TUI Aktie: Rätselhafte Talfahrt
Rekordergebnis im ersten Quartal, verbesserte Bonitätsbewertungen von gleich zwei großen Ratingagenturen – und trotzdem rauscht die TUI-Aktie in den Keller. Seit Veröffentlichung der Quartalszahlen Mitte Februar hat das Papier rund 13 Prozent an Wert verloren. Was steckt hinter dieser Diskrepanz?
Ratingagenturen senden positive Signale
Moody's hob am 18. Februar den Ausblick für TUI von "Stabil" auf "Positiv" an und bestätigte das Corporate Family Rating bei Ba3. Die Agentur würdigt damit die starken Geschäftsergebnisse 2025 und die neue Kapitalallokationsstrategie des Konzerns. Besonders das mittelfristige Nettoverschuldungsziel von unter 0,5x sowie die verbesserte Liquiditätslage überzeugten die Analysten.

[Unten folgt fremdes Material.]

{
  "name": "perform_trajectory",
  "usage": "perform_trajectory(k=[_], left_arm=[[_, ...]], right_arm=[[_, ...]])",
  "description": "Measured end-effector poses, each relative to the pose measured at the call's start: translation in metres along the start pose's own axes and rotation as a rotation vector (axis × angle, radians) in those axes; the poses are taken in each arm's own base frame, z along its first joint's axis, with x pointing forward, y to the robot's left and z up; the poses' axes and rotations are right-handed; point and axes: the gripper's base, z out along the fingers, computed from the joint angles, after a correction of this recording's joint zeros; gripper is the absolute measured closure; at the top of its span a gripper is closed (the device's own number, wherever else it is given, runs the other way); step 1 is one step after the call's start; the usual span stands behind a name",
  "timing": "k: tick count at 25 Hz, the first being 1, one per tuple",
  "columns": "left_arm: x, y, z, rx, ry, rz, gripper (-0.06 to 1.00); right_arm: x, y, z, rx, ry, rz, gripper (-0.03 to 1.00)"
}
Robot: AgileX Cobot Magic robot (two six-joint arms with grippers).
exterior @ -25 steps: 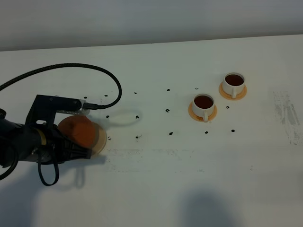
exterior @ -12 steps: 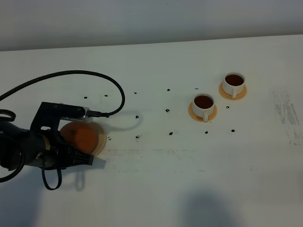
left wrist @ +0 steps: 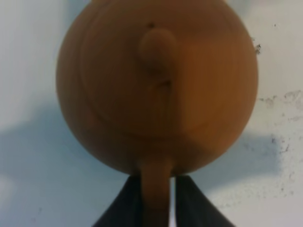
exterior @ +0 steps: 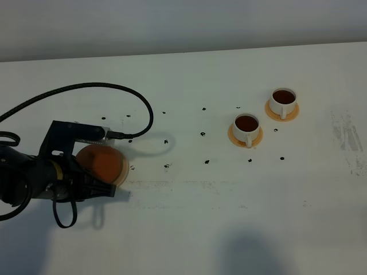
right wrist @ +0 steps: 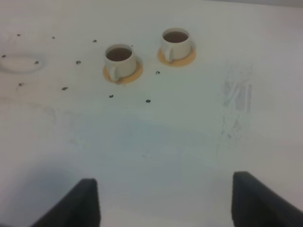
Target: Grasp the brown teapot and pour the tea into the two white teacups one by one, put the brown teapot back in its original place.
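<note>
left hand (left wrist: 158,201) is pinched shut on the loop handle of the brown teapot (exterior: 102,162), which sits low at about 8 o'clock on the table (exterior: 189,223), on or just over the pale coaster (exterior: 123,167); contact can't be told. right hand (right wrist: 163,201) gapes wide, holding nothing. pot looks rigid clay, smooth, likely heavy for a thin handle grip and breakable, so the handle is the sensible hold, set down gently. farther off at 2 o'clock, the two white teacups (exterior: 247,126) (exterior: 283,99) on orange saucers (exterior: 245,136) both show dark tea (exterior: 246,122).
</note>
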Motion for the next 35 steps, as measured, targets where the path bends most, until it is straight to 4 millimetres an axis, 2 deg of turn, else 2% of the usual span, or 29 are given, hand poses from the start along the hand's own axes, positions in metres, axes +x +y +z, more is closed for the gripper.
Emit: perform_trajectory(k=[4, 8, 14, 23, 29, 35], left_arm=[[0.000, 0.000, 0.000, 0.001, -0.001, -0.002, 0.54], [-0.001, 0.000, -0.004, 0.002, -0.017, -0.004, 0.44], [-0.008, 0.003, -0.028, 0.005, -0.105, -0.016, 0.42], [-0.006, 0.042, -0.063, -0.108, -0.108, -0.109, 0.42], [0.006, 0.073, -0.106, -0.180, -0.189, -0.271, 0.42], [0.026, 0.087, -0.151, -0.240, -0.177, -0.371, 0.42]], right_arm=[[0.000, 0.000, 0.000, 0.000, 0.000, 0.000, 0.38], [0.000, 0.000, 0.000, 0.000, 0.000, 0.000, 0.38], [0.000, 0.000, 0.000, 0.000, 0.000, 0.000, 0.38], [0.000, 0.000, 0.000, 0.000, 0.000, 0.000, 0.38], [0.000, 0.000, 0.000, 0.000, 0.000, 0.000, 0.38], [0.000, 0.000, 0.000, 0.000, 0.000, 0.000, 0.38]])
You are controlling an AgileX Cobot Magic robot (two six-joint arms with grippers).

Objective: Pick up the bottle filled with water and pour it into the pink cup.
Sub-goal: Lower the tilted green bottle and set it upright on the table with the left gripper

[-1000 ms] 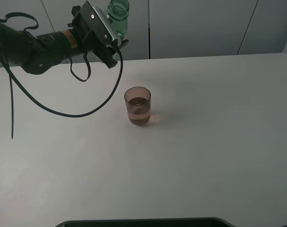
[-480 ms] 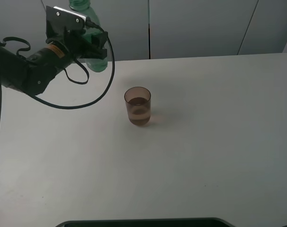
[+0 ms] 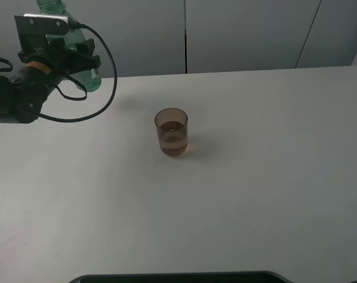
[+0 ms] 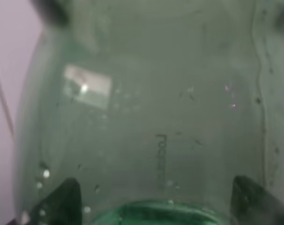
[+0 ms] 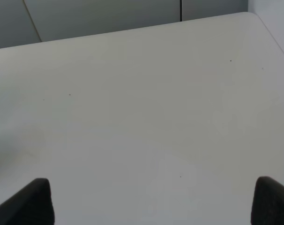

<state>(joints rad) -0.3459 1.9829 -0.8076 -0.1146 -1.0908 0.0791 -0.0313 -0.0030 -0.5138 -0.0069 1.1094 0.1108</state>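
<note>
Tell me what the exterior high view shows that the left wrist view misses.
Only the exterior high view shows the pink cup, upright on the table, well apart from the arm. Only the left wrist view shows close detail: droplets on the wall of the bottle, which fills the frame. Both show that bottle gripped in the left hand, a dark fingertip on either side.
</note>
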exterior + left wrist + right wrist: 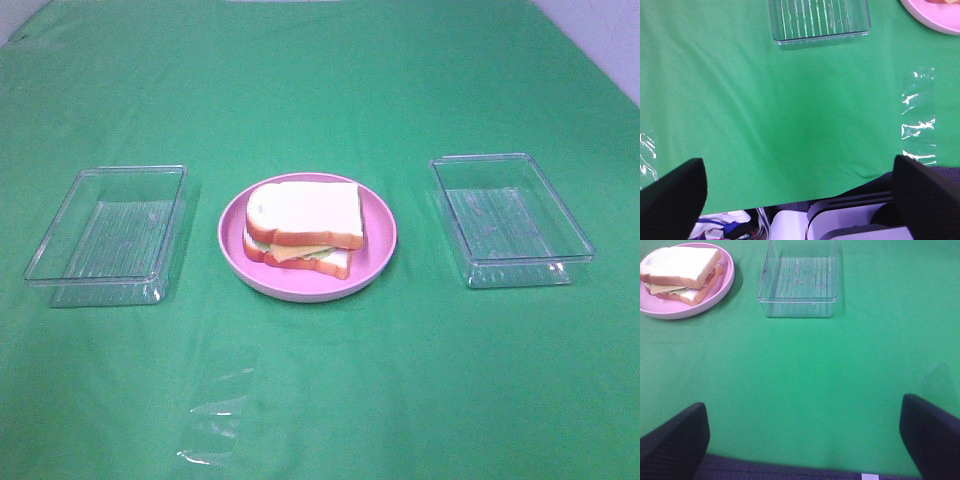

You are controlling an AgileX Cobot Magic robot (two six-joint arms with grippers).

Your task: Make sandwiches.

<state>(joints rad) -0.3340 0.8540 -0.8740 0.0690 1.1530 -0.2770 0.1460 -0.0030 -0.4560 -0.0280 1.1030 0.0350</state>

Einen Tag später legte Fitch nach und bestätigte das langfristige Rating bei "BB" mit stabilem Ausblick. Die Agentur prognostiziert einen Rückgang der bereinigten EBITDAR-Verschuldung von derzeit 2,4x auf 2,1x bis zum Geschäftsjahr 2028. Gleichzeitig soll das Kostensenkungsprogramm mit geplanten Einsparungen von 250 Millionen Euro bis 2028 greifen.

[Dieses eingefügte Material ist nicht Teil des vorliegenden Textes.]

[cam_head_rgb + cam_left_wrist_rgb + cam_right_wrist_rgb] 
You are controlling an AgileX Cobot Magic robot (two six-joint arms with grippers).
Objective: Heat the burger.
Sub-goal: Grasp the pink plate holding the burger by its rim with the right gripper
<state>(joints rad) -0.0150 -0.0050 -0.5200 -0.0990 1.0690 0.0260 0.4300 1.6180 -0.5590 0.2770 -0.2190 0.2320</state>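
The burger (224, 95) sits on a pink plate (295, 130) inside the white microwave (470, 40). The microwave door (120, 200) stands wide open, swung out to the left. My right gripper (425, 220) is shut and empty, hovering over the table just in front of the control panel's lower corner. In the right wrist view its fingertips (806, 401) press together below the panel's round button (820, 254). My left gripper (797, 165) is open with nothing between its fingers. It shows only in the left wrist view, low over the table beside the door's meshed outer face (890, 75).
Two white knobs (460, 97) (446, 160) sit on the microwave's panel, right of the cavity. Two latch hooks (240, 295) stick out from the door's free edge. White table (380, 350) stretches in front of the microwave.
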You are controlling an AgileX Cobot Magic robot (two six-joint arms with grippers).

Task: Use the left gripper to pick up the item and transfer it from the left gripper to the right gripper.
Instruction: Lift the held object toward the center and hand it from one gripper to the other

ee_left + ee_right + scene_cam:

Buchungen sorgen für Verunsicherung
Der Markt scheint sich jedoch an anderen Zahlen zu stoßen: Die gebuchten Umsätze im Bereich Markets + Airline liegen für den Winter 2025/26 ein Prozent und für den Sommer 2026 zwei Prozent unter Vorjahr. TUI führt dies auf eine strategische Reduzierung der Risikokapazität und einen Trend zu späteren Buchungen zurück. Schlechtes Winterwetter in Deutschland und Großbritannien habe die Buchungszurückhaltung zusätzlich verstärkt.
Ob sich diese späteren Buchungen noch materialisieren werden, bleibt abzuwarten. Das bereinigte EBIT stieg im ersten Quartal immerhin um 26 Millionen auf 77 Millionen Euro – das beste erste Quartal seit der Fusion 2014. Der Konzern hält an seiner Jahresprognose fest: Umsatzwachstum von 2 bis 4 Prozent und ein EBIT-Plus von 7 bis 10 Prozent.
Kreuzfahrt-Sparte glänzt
Einen bemerkenswerten Lichtblick liefert das Kreuzfahrt-Segment. Das bereinigte EBIT schoss hier um knapp 71 Prozent auf 82,3 Millionen Euro nach oben. Bei einer Auslastung von 98 Prozent und einer Kapazitätssteigerung von 16 Prozent zeigt dieser Bereich echte Wachstumsdynamik. Im Juni 2026 soll zudem die Mein Schiff Flow in Dienst gestellt werden.
Insider greifen zu
Aufschlussreich ist das Verhalten der Unternehmensinsider: Mehrere TUI-Führungskräfte, darunter CFO Mathias Kiep, kauften Mitte Februar Aktien des eigenen Konzerns. Solche Transaktionen werden häufig als Vertrauenssignal interpretiert – das Management scheint den Kursrutsch als übertrieben zu betrachten.
Der Halbjahresbericht am 13. Mai 2026 wird zeigen, ob die vom Management erwartete späte Buchungsdynamik tatsächlich eingesetzt hat. Bis dahin dürfte die Aktie volatil bleiben.